On the return trip from the glacier, guests are dropped off at the Skywalk and can spend as much or as little time as they like before catching a bus back to the Discovery Centre. The Columbia Icefield Skywalk experience is included with the Athabasca Glacier tour. Tours depart every 15-30 minutes.
Columbia Icefield Skywalk
The Columbia Icefield Skywalk is a glass platform 1 km in length suspended from the cliffs 280 metres (918 feet) above the Sunwapta Valley and is a popular stop along the Icefields Parkway.
Is the Glacier Skywalk worth it? The Columbia Icefield Skywalk is a very cool experience but honestly I doubt we would have bothered if it hadn’t been included with our glacier tour. As a separate activity it’s priced around $40 per adult which is quite a bit for the same views that you get from the highway – especially for someone like me who is afraid of heights and had enough within a few minutes! Since it was included with our tour, we didn’t feel compelled to spend long at the attraction – we enjoyed the breathtaking views, took some photos and then hit the road again.
Approximate distance from Lake Louise – 179 km; from Jasper – 53 km
The next morning we started our drive to Jasper and our first stop was Sunwapta Falls which is actually a pair of waterfalls on the Sunwapta River fed by the Athabasca Glacier. The falls have a drop of about 18 metres (59 feet).

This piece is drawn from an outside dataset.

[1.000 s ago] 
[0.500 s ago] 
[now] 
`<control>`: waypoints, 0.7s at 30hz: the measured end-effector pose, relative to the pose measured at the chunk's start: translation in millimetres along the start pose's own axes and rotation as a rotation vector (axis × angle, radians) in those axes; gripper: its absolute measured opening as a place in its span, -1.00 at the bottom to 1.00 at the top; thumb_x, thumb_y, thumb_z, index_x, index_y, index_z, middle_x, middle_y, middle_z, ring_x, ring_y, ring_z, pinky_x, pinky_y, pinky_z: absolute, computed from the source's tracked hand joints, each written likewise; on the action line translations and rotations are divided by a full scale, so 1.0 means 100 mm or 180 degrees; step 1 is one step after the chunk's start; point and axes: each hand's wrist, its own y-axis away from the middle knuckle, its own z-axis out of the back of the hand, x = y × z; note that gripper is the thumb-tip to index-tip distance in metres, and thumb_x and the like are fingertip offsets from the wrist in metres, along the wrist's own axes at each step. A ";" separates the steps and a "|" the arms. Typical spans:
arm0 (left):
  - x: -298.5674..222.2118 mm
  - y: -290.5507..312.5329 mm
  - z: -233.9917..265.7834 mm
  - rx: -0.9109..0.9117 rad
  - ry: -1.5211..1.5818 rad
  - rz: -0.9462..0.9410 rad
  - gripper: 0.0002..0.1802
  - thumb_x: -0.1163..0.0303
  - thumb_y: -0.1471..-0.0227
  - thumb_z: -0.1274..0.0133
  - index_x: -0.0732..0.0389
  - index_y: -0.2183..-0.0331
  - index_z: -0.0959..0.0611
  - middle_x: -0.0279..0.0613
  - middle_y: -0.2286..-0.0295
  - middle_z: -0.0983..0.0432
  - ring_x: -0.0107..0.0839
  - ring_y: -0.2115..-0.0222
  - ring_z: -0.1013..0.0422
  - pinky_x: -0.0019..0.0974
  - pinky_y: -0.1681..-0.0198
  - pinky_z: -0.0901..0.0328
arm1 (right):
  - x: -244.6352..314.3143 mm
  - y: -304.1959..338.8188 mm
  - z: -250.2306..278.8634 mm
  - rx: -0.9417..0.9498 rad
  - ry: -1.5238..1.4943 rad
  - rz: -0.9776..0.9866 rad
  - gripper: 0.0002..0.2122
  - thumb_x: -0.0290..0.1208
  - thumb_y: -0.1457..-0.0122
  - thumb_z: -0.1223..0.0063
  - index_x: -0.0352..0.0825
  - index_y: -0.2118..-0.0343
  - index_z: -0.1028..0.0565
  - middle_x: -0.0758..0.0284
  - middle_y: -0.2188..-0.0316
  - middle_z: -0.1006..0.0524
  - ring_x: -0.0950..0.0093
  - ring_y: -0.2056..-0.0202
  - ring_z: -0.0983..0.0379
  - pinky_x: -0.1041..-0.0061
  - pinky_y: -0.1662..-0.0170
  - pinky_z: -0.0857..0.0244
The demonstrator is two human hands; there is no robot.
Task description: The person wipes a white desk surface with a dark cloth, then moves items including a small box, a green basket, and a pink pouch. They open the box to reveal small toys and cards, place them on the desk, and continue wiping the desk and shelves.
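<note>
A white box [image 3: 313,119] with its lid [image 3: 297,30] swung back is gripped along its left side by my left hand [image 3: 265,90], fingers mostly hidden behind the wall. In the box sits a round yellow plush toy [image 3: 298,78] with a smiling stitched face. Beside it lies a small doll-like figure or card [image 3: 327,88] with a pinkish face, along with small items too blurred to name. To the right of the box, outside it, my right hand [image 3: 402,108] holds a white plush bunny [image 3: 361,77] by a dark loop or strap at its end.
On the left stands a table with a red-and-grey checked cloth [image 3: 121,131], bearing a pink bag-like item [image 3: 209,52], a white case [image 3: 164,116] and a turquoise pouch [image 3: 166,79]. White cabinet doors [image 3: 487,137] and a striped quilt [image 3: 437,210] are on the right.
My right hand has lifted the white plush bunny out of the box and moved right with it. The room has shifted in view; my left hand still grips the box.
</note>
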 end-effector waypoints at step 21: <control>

This is a beautiful waterfall and easy to visit as it’s only a short walk from the parking lot to the upper falls. It’s a bit of a hike (1.2 km) to get down to the lower falls so most people only visit the upper falls.
It was raining and cold when we stopped here so we only stayed long enough to see the upper falls and then headed back to the car.
Goats and Glaciers
Approximate distance from Lake Louise – 195 km; from Jasper – 37 km
This is the next stop along the parkway but we missed it on our way to Jasper so stopped when we headed southbound later in the afternoon. Heading toward Jasper it will be on your left – if there’s a sign then we missed it but had no trouble finding it heading back toward Lake Louise.

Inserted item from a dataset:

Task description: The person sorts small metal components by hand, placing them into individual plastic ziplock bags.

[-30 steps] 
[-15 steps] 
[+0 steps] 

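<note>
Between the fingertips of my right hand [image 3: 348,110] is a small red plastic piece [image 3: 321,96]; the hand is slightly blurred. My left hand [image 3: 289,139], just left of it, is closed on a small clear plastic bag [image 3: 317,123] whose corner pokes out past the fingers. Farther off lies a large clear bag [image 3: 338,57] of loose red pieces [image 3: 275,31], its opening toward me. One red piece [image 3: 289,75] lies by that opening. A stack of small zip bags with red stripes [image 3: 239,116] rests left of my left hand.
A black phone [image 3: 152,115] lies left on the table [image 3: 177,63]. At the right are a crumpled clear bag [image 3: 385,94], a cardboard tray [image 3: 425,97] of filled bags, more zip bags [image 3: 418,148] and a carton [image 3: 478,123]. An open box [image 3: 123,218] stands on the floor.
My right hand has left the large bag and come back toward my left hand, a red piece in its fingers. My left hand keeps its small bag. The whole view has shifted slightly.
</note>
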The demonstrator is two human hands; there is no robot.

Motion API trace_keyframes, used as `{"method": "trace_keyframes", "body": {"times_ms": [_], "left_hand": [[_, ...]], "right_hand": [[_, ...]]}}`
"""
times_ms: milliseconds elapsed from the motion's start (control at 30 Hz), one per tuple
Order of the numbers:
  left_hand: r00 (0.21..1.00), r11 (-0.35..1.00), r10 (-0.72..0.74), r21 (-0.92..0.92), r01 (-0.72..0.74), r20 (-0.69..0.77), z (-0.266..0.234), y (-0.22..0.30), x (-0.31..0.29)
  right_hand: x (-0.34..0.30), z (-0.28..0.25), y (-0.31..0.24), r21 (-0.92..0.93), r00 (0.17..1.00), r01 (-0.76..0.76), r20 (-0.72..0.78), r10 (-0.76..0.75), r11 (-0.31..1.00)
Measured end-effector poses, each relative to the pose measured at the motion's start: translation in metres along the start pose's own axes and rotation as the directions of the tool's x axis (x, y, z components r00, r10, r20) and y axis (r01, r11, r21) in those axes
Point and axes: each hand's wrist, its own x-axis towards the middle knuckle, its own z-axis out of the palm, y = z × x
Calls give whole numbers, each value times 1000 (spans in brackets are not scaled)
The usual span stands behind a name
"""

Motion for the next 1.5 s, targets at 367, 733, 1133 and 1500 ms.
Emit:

This is a quick stop at a pull-over with a lookout point that overlooks the Athabasca River and Mount Kerkeslin. The viewpoint gets its name because mountain goats apparently frequent the location as they like to lick the salt off of the rocks. It’s a very pretty spot but, unfortunately, we didn’t see any goats.
Approximate distance from Lake Louise – 202 km; from Jasper – 30 km
Our final stop before reaching Jasper was Athabasca Falls which is considered one of the most beautiful in the Canadian Rockies. The falls on the Athabasca River in Jasper National Park aren’t particularly high (23 metres) but the volume and force of the water flowing into the gorge makes them very impressive – you’ll hear the roar before you see the falls.

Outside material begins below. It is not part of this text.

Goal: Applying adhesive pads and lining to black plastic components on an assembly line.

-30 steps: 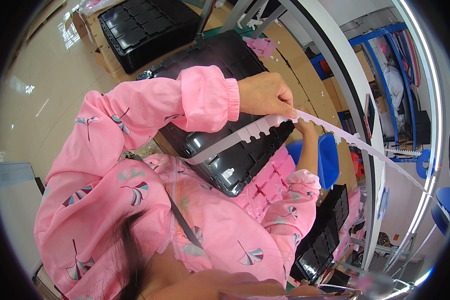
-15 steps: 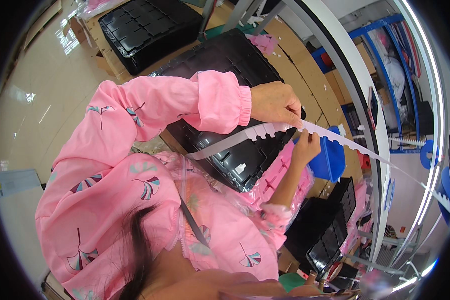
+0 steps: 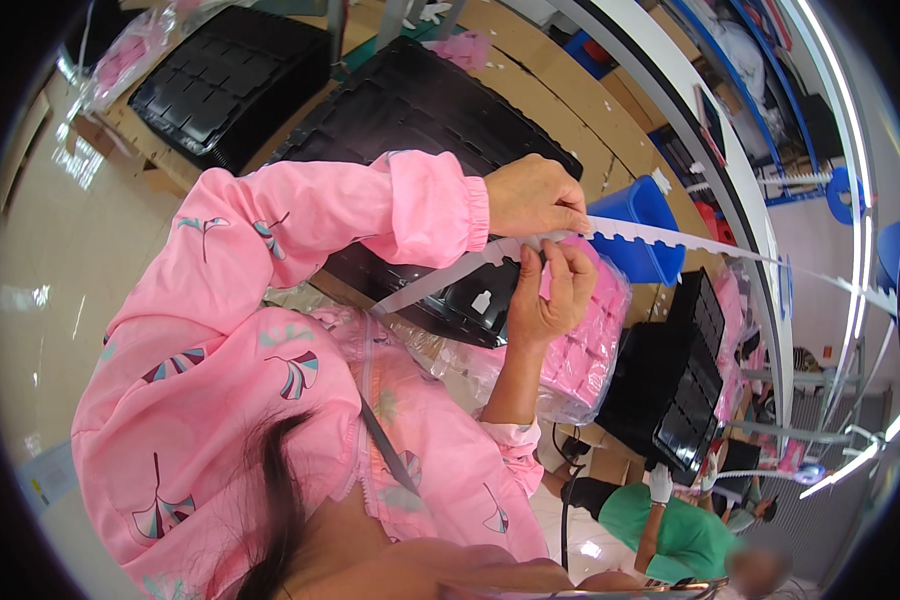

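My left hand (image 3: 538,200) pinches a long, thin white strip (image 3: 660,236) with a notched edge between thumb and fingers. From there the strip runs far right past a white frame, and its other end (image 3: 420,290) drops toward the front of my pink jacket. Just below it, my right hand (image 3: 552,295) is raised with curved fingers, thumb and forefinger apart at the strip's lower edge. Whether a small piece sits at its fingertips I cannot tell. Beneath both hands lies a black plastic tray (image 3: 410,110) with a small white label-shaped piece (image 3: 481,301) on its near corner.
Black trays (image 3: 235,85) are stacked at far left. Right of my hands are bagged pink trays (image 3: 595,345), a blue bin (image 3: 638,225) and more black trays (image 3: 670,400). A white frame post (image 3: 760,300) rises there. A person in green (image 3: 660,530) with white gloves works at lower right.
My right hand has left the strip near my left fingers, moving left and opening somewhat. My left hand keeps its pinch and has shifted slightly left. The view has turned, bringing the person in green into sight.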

The falls are easy to access via a short stroll on a paved trail from the parking lot and a walking path that has multiple viewpoints for seeing the falls. The rain started up as soon as we got out of the car so we didn’t stay too long here either.
Town of Jasper
Distance from Lake Louise – 232 km
We arrived in Jasper and the sun came out transforming the day into a beautiful afternoon. We didn’t have much time to spend (about an hour) as we needed to drive back to Calgary that night so we just walked around downtown, browsed the shops and had a snack at The Other Paw Bakery Cafe before heading south on the Icefields Parkway.
Our initial impression was that Jasper was a down-to-earth mountain town with a different vibe than the more upscale Banff and we would have enjoyed spending more time here. I was disappointed that we missed our day to explore the area around Jasper because of the snow storm so there’s an excuse for returning some day!!